The more recent Tasnim Article was initially published only in Farsi and made even bolder declarations of French culpability for its own status as a target of extremists. Referring to the Western democracy as “playing with fire in Syria,” the article accused France of supporting terrorists for the sake of the overthrow of Bashar al-Assad. It went on to assert that “change in French policy vis-à-vis Syria is necessary” in order to maintain security in French cities.

This language makes it quite clear that Tehran is attempting to exploit the tragedy in order to pressure Western governments to act more in concert with Iran’s interests than with their own. In other words, commentary on the Charlie Hebdo attack appears as part of a strategy of entrenching Iranian influence in places where Western targets of extremism currently operate as rivals.

The broader aspects of this strategy were on display Thursday in an article by the Syrian Arab News Agency, which reported that talks had taken place between Syria and Iran on Sunday detailing further bilateral cooperation and the prospect for what Syrian Prime Minister Wael al-Halaqi referred to as joint development projects. SANA also reported that tax and fee exemptions for public sector imports from Iran had been extended for an additional six months in Syria.

This goes to show that the Iranian footprint on Syria is large and growing, and that bilateral relations may favor Iran economically. Last month, former Syrian army General Manaf Tlass put it in no uncertain terms, saying of Assad, “He sold Syria to the Iranians.” Such sentiment is based on Iran’s economic investments, its political influence in Damascus, and the fact that it effectively controls the National Defense Force that has replace the Syrian regular army in the midst of the ongoing, four year-long Syrian Civil War.

This indicates that Iran effectively has a free hand in Syria, and the same is true in Iraq, so much so that Iran and its proxies appear now to have considerable access to Iraqi military equipment, including that supplied by the United States. For months it has been understood that the Iranian Revolutionary Guards’ Quds Force commander, Qassem Suleimani is likely the most powerful agent in Iraq, and Iranian officials have declared outright that he is running the war against the Islamic State there. But more information continues to stream in about the extent of Iranian involvement in the conflict and the consequences of it.

The Washington Times reported on Thursday that the United States had donated roughly 300 million dollars’ worth of military equipment in 2014 alone, and that online pictures have been appearing that show some of that equipment, including an M1A1 Abrams tank, in the possession of Iran-backed Shiite militias. The Times also pointed out that at least some of these militias are specifically known to have committed human rights violations.

One US official has been quoted as describing the US as facing a catch-22 in Iraq, whereby it can either refuse to send military equipment and see the Islamic State gain ground as a result, or else send the shipments and see Iran gain ground as it takes possession of those weapons. However, another official, White House spokesperson Alistair Baskey, denied the latter possibility, disregarding the photographic evidence and saying that there is “no reason to believe” that the Iraqi government is deliberately providing Shiite militias with US arms.
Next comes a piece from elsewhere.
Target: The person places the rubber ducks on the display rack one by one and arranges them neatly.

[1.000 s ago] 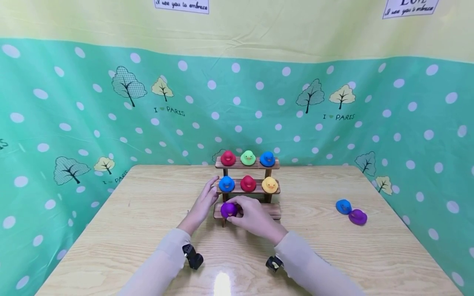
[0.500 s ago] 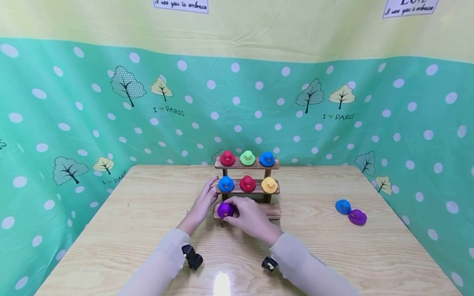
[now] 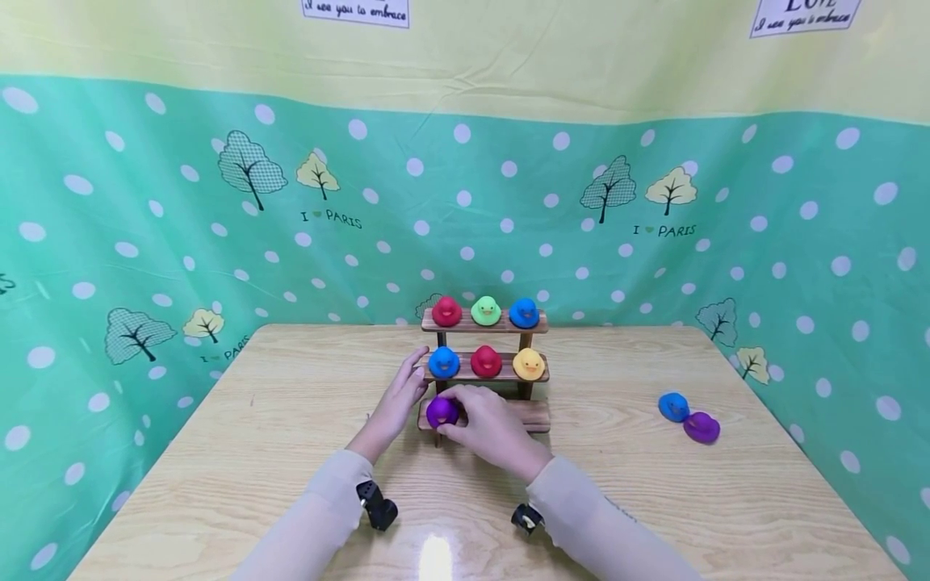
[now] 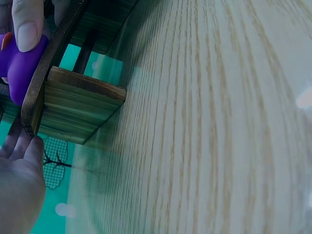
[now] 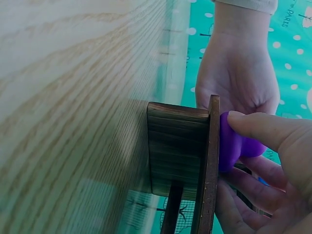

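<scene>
My right hand (image 3: 490, 428) pinches a purple rubber duck (image 3: 441, 412) at the left end of the bottom shelf of a three-tier wooden stand (image 3: 534, 415). In the right wrist view the thumb and fingers hold the purple duck (image 5: 230, 144) from both sides, its base at the shelf board (image 5: 210, 161). My left hand (image 3: 392, 407) is beside the stand's left side, fingers extended near the middle shelf. In the left wrist view the left fingertips (image 4: 31, 151) are right at the edge of the shelf board.
On the top shelf sit a red duck (image 3: 446, 311), a green duck (image 3: 486, 311) and a blue duck (image 3: 524, 312). The middle shelf bears blue (image 3: 444, 362), red (image 3: 486, 361) and yellow ducks (image 3: 529, 364). Another blue duck (image 3: 673, 407) and purple duck (image 3: 701, 427) lie at the table's right.
My right hand has shifted the purple duck slightly left along the bottom shelf, mostly in the first half second. The left hand has stayed in place.
</scene>
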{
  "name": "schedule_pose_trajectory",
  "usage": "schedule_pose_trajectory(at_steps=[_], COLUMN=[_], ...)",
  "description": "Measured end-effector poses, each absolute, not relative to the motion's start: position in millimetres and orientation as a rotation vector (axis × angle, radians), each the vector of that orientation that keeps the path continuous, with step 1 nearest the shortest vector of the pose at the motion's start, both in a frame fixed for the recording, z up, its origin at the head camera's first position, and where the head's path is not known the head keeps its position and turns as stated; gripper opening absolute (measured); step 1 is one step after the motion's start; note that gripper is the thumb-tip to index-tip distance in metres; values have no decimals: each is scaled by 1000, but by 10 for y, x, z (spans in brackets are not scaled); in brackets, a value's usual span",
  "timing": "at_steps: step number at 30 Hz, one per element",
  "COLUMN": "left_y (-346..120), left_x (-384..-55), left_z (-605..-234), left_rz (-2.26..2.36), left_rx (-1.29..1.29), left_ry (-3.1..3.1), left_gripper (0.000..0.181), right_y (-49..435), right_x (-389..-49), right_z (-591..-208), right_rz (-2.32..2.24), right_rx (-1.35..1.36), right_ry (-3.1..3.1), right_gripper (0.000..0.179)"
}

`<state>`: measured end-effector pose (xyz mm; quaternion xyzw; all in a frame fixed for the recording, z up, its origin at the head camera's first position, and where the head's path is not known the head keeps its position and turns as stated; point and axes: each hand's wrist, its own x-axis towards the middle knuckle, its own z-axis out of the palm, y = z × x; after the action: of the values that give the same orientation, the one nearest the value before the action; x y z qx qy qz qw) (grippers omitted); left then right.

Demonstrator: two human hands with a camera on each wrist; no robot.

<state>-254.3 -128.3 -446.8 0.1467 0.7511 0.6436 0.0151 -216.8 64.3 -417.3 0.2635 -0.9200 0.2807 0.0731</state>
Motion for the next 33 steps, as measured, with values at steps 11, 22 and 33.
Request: schedule_pose_trajectory(at_steps=[11,22,33], left_y=[-1290,-1284,-1268], left_x=[-2554,-2564,-2534], left_z=[-4478,-4497,-4457], left_rz=[2018,1997,2008], left_rx=[456,432,431], left_ry=[2331,2360,2347], left_gripper=[50,50,51], right_y=[643,738,898], right_x=[-2174,-2152,-2135], right_z=[-4180,-4161,-4172], right_rz=[830,985,1108], right_rx=[794,855,885], right_ry=[-2756,-2712,-2697], right_gripper=[48,44,39])
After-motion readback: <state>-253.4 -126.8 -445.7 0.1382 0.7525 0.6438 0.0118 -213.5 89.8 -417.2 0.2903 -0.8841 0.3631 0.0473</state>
Regardless of such denials, though, Arizona Senator John McCain remarked that the demonstrable growth of Iranian control over the conflict “cannot be in the US interest.” Furthermore, other critics of the Iranian regime judge that influence to be harmful to the broader Middle East, as well. On Thursday, The Tower reported that Iraqi Kurds were increasingly threatened by Iran-backed Shiite militias. It went on to advocate that the West give more attention to the Kurds as an aspect of its strategy against the Islamic State, and also against Iran.
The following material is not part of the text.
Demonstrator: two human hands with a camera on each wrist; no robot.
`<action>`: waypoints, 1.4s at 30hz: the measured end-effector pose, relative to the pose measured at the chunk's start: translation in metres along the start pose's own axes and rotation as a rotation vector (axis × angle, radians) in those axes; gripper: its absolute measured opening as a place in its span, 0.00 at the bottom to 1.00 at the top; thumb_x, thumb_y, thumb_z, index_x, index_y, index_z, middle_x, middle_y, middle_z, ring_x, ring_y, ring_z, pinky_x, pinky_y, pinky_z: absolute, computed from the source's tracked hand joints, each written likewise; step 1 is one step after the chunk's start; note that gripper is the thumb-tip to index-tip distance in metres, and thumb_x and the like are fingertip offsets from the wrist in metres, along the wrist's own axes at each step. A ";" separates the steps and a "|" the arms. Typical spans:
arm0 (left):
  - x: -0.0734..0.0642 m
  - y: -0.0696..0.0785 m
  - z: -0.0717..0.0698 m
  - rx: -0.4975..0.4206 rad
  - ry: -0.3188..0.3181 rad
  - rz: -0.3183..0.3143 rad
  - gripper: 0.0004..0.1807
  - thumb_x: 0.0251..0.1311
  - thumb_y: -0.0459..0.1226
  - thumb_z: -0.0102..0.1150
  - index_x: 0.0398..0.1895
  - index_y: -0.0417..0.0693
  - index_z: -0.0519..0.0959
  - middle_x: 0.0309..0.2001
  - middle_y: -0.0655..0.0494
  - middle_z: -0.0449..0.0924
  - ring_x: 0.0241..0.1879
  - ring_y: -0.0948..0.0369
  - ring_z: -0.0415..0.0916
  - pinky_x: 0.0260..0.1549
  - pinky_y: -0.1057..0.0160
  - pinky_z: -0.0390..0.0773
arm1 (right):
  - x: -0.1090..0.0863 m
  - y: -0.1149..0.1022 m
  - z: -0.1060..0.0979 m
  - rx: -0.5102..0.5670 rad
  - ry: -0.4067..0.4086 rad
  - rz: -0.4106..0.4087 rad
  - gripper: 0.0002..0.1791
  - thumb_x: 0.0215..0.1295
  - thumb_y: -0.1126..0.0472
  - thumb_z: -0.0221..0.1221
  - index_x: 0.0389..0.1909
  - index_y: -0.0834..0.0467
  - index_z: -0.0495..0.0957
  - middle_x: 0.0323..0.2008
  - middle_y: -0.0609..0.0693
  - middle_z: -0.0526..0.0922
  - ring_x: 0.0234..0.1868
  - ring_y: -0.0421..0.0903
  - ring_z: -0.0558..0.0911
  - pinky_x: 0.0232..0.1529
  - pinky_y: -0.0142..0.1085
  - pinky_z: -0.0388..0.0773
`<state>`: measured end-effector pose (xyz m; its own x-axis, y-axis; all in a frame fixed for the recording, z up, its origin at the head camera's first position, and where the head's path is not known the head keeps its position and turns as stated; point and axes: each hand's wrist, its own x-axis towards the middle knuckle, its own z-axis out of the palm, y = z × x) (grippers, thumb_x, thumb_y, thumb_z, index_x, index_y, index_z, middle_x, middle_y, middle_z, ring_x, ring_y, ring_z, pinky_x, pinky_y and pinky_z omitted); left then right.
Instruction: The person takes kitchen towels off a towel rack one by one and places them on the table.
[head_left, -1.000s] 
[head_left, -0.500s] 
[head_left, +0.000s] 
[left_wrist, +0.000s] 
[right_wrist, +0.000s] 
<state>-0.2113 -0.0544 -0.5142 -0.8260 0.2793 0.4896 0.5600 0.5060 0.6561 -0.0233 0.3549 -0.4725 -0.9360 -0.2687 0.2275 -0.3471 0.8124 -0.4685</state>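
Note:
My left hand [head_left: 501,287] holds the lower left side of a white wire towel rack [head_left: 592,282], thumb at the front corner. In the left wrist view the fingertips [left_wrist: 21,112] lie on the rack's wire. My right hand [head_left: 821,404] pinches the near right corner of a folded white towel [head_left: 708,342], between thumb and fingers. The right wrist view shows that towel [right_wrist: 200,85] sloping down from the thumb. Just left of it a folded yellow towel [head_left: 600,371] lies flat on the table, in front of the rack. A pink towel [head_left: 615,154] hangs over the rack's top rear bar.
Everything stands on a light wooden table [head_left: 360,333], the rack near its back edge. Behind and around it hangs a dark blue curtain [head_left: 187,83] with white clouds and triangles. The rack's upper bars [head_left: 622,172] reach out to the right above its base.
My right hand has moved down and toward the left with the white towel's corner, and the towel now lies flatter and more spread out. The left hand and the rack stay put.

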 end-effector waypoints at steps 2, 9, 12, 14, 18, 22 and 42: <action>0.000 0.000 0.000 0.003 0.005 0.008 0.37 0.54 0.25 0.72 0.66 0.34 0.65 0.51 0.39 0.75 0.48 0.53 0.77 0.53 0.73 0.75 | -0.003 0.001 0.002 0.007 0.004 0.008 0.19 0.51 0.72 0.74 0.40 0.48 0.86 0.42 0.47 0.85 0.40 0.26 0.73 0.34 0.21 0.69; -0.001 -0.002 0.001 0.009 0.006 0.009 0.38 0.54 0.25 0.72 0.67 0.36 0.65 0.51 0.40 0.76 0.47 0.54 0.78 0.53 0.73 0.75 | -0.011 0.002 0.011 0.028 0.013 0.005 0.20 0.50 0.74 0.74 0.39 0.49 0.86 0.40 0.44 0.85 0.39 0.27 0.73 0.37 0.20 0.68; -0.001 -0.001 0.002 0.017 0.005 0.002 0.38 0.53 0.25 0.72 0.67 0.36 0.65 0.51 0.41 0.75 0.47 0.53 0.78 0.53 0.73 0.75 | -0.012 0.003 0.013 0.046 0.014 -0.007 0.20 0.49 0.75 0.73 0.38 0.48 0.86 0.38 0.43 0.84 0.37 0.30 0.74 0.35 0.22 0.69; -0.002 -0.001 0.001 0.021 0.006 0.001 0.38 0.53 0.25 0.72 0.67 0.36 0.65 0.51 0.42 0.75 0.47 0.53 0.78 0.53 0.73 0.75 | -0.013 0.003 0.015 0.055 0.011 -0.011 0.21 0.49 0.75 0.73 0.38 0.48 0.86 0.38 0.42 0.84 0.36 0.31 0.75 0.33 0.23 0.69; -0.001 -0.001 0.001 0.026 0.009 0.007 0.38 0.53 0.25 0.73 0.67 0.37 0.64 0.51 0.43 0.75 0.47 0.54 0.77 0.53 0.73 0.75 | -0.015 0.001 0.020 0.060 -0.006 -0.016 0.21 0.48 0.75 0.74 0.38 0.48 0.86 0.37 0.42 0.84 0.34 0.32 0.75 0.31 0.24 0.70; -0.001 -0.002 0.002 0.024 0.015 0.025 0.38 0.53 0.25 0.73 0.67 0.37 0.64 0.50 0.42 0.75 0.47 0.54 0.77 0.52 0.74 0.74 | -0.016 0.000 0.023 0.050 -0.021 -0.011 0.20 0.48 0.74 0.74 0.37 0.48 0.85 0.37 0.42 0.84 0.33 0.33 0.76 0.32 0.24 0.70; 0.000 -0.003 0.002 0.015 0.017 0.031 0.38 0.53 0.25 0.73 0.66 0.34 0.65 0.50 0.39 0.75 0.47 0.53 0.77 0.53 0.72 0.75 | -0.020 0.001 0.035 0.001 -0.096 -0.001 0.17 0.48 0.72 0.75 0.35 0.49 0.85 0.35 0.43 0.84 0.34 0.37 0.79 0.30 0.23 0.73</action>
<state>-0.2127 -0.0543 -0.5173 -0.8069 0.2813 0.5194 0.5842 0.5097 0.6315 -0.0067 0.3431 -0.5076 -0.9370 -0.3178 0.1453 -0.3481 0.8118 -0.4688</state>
This sort of skepticism about US relations with Iran apparently has more traction in the US Congress now, amidst a Republican majority in both the House and the Senate. Reuters reports that Senator Mark Kirk has said that he expects the banking committee to vote within weeks on legislation that he has co-authored to institute new economic sanctions against Iran in the event of a failure of negotiations over the country’s nuclear program. In addition, Senator Bob Corker indicated that he is working on a long sought after bill to demand that the Obama administration seek congressional approval for any nuclear agreement.

One or both of these bills may prove useful to the US president’s congressional opponents by the time of the deadline for that final agreement, at the end of June. Evidence continues to accumulate to support their expectations that either Iran will walk away from the negotiations before a deal is signed, or it will compel the Obama administration to accept an extremely weak deal. Prominent among this evidence is the commentary on the process by Iran’s Supreme Leader Ayatollah Ali Khamenei.
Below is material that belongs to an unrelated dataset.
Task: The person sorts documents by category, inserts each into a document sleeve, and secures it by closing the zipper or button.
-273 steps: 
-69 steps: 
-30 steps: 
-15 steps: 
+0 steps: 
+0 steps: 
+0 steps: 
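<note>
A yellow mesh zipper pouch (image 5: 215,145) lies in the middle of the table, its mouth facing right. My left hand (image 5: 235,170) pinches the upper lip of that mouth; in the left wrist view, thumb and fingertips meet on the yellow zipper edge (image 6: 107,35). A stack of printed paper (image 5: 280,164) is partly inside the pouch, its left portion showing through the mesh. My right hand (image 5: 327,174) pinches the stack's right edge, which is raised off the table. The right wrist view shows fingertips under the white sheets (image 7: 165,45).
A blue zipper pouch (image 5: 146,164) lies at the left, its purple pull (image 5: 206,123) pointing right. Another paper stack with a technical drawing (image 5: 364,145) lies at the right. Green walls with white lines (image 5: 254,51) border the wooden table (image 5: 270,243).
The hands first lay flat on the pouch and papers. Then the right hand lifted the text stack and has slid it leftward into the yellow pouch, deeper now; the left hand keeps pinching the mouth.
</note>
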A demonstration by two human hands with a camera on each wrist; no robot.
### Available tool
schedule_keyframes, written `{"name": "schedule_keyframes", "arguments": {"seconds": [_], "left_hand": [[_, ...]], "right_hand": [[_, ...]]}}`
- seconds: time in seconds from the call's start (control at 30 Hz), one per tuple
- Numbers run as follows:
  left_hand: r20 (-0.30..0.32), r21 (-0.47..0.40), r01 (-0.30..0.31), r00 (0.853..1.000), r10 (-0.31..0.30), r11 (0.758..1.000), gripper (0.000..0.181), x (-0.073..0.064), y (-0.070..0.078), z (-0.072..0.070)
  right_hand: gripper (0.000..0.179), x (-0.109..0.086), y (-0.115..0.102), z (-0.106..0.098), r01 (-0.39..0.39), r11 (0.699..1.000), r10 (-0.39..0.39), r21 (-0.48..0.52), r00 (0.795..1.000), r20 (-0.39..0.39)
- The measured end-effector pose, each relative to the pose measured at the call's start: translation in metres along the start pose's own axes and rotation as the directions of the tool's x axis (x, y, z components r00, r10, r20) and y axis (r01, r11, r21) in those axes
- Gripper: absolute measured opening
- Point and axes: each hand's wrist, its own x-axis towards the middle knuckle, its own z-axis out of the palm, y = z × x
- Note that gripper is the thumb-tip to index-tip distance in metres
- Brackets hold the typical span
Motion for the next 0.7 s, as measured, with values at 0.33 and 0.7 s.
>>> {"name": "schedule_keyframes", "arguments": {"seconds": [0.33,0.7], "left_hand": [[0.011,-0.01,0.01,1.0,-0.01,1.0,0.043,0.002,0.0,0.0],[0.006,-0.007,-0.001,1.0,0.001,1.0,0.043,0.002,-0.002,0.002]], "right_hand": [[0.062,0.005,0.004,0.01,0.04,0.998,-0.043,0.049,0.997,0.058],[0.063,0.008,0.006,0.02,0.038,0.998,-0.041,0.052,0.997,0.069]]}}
On Wednesday it was widely reported that Khamenei had declared that the US cannot be trusted, on the basis of its refusal to agree to immediate, across-the-board elimination of sanctions. On Thursday, the World Bulletin reported that the ruling cleric’s official website had arguably gone further along this line, saying in an infographic that the nuclear talks themselves are “useless” and “harmful” to the Islamic Republic.

The site also expressed the belief that Western strategy in those talks is aimed at limiting Iran’s missile stockpiles and its support for such organizations as Hezbollah and Hamas. This may signal the waning of Khamenei’s purported support for the negotiations, but it also reflects a US strategy that many in Congress would certainly like to see implemented.